Девушка вся вспыхивает, прикрывает ручкой маленькое родимое пятнышко на виске и наклоняется над клавишами.

– Вы читали письма Луи Блана об Англии? – продолжает молодой человек.

– Нет, не читала. Это роман?

– Нет, не роман, но вроде романа. О, как там он громит современные порядки лондонского купечества, женящегося на капиталах! – врал молодой человек. – Что было бы, если б он познакомился с русским купечеством, ежели бы он узнал русские брачные ряды, где фигурируют расспросы о гранатных бархатных салопах невесты, о чернобурых лисьих мехах, о серебряных самоварах, о самоигральных фортепианах! Мне нравится взгляд на брак философа Огюста Конта… Вы имеете понятие о Конте?

– Нет, я не читала…

– И теорию о капитале Маркса не знаете? У него есть трактат «Брак и капитал».

– Откуда же мне знать…

– О, как он громит денежные расчеты при браке! Он обращается и к девицам, стремящимся выйти замуж только за богачей, пренебрегая влечением сердца, нападает и на мужчин, ищущих в невесте не подругу, а капитал. И Шопенгауэра не читали?

– Я читаю только романы… – тихо отвечает девушка.

– Жаль… Когда вы проникнетесь их идеями – вы получите иной взгляд. Помните, что сказал Виктор Гюго в своей прелестной комедии?

– А что он сказал?

Молодой человек несколько замялся.

– Я не помню его фразы, но он сказал в таком смысле… Как это? Позвольте… Впрочем, я объясню вам примером. Вот, например, ваш папаша дает за вами в приданое каменные бани на Фонтанке… Ведь он дает? – спросил молодой человек и навострил уши.

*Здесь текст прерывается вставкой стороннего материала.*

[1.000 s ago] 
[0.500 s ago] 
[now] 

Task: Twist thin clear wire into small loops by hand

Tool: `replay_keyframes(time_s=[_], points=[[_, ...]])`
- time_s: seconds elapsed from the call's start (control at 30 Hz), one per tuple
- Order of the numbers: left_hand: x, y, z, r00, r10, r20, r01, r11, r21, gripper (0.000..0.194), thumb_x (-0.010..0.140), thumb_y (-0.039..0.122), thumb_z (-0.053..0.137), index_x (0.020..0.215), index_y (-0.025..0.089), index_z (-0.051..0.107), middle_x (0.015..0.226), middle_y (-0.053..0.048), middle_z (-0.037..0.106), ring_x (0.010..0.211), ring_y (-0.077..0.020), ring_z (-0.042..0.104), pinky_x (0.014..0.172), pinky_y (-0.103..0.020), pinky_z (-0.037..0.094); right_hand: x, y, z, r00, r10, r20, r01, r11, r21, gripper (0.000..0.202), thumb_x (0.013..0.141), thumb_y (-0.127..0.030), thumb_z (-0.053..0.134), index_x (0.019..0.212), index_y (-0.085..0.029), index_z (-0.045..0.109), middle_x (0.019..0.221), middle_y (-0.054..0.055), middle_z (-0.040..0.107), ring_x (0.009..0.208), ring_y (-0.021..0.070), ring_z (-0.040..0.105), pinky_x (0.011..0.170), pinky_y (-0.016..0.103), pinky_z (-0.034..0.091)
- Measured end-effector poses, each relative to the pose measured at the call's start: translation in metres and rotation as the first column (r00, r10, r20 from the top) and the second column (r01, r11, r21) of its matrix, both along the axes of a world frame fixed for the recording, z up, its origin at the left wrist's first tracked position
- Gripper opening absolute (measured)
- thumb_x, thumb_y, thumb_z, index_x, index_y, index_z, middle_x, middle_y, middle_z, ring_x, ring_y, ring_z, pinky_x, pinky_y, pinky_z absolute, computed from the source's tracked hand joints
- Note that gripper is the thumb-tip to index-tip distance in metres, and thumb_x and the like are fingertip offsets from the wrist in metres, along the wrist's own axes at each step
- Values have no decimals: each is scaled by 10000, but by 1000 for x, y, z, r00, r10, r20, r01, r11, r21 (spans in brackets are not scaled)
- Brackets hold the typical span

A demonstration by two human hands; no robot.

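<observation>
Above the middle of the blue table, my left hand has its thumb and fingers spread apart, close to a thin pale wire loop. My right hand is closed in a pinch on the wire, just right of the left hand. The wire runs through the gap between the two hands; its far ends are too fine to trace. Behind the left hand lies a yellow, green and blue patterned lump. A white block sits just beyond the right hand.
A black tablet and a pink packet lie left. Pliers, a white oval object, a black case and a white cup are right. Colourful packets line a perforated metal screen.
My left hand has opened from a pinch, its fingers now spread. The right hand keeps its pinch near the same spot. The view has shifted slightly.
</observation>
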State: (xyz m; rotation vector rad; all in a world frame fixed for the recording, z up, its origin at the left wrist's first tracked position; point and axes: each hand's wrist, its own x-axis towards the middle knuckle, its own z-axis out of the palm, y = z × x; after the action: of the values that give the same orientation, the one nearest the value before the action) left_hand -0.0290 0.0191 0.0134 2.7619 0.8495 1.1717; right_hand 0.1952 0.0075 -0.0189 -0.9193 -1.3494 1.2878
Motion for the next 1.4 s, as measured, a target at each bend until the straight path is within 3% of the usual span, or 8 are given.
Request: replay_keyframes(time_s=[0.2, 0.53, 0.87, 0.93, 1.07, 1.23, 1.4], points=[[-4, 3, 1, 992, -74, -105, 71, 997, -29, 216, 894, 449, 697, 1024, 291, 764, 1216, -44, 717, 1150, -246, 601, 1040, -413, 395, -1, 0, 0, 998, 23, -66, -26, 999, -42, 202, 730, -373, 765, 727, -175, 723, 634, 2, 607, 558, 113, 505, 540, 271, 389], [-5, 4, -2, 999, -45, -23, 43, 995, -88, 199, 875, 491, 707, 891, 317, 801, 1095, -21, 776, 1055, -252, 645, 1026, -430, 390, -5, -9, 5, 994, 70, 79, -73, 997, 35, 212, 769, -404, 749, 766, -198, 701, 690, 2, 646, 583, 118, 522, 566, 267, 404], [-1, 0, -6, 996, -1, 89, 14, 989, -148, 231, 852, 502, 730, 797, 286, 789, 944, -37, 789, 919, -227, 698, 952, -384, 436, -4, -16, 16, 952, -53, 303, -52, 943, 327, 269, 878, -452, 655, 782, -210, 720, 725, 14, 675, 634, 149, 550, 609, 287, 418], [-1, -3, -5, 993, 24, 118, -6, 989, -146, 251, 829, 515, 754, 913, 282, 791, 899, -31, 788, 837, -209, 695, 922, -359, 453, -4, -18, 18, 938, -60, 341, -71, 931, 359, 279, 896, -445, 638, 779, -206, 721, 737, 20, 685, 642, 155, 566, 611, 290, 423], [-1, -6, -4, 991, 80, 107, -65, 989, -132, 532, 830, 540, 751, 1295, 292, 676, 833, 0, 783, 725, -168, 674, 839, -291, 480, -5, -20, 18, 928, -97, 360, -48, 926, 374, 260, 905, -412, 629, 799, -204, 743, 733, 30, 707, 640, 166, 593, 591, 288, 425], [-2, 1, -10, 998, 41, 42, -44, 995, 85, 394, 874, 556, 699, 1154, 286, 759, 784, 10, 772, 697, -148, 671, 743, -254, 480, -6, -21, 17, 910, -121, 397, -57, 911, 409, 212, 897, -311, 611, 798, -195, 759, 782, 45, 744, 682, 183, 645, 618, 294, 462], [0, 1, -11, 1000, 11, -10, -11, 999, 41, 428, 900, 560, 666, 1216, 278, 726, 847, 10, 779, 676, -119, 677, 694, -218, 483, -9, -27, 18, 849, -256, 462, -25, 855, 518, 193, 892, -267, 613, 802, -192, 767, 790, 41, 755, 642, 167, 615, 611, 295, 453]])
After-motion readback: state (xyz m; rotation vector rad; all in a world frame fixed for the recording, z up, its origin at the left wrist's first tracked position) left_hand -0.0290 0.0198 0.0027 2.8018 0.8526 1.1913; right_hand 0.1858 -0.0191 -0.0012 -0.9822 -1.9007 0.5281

– Как же может папаша давать за мной в приданое бани на Фонтанке, ежели эти бани и не его, а дяденьки Алексея Григорьевича? – отвечала девушка.

– Вообразите, а ведь я думал, что бани ваши и что они идут вам в приданое…

– Нет, – отрицательно покачала головой девушка и спросила: – Так что же Виктор-то Гюго говорит о приданом?

– А вот сейчас… Но для примера я все-таки должен узнать тот гнусный привесок, который идет в придачу к вашему прекрасному сердцу.

– Папаша дает за мной две лавки в Никольском рынке…

– В Никольском? – переспросил молодой человек.

– Да, в Никольском.

– Это ужас! Положим, что две лавки в Никольском рынке стоят с лишком тридцать тысяч рублей, но разве не варварство – прилагать их к этим прелестным голубеньким глазкам, к этому пурпуровому ротику, к этой грезовской головке! И больше ничего за вами не дают?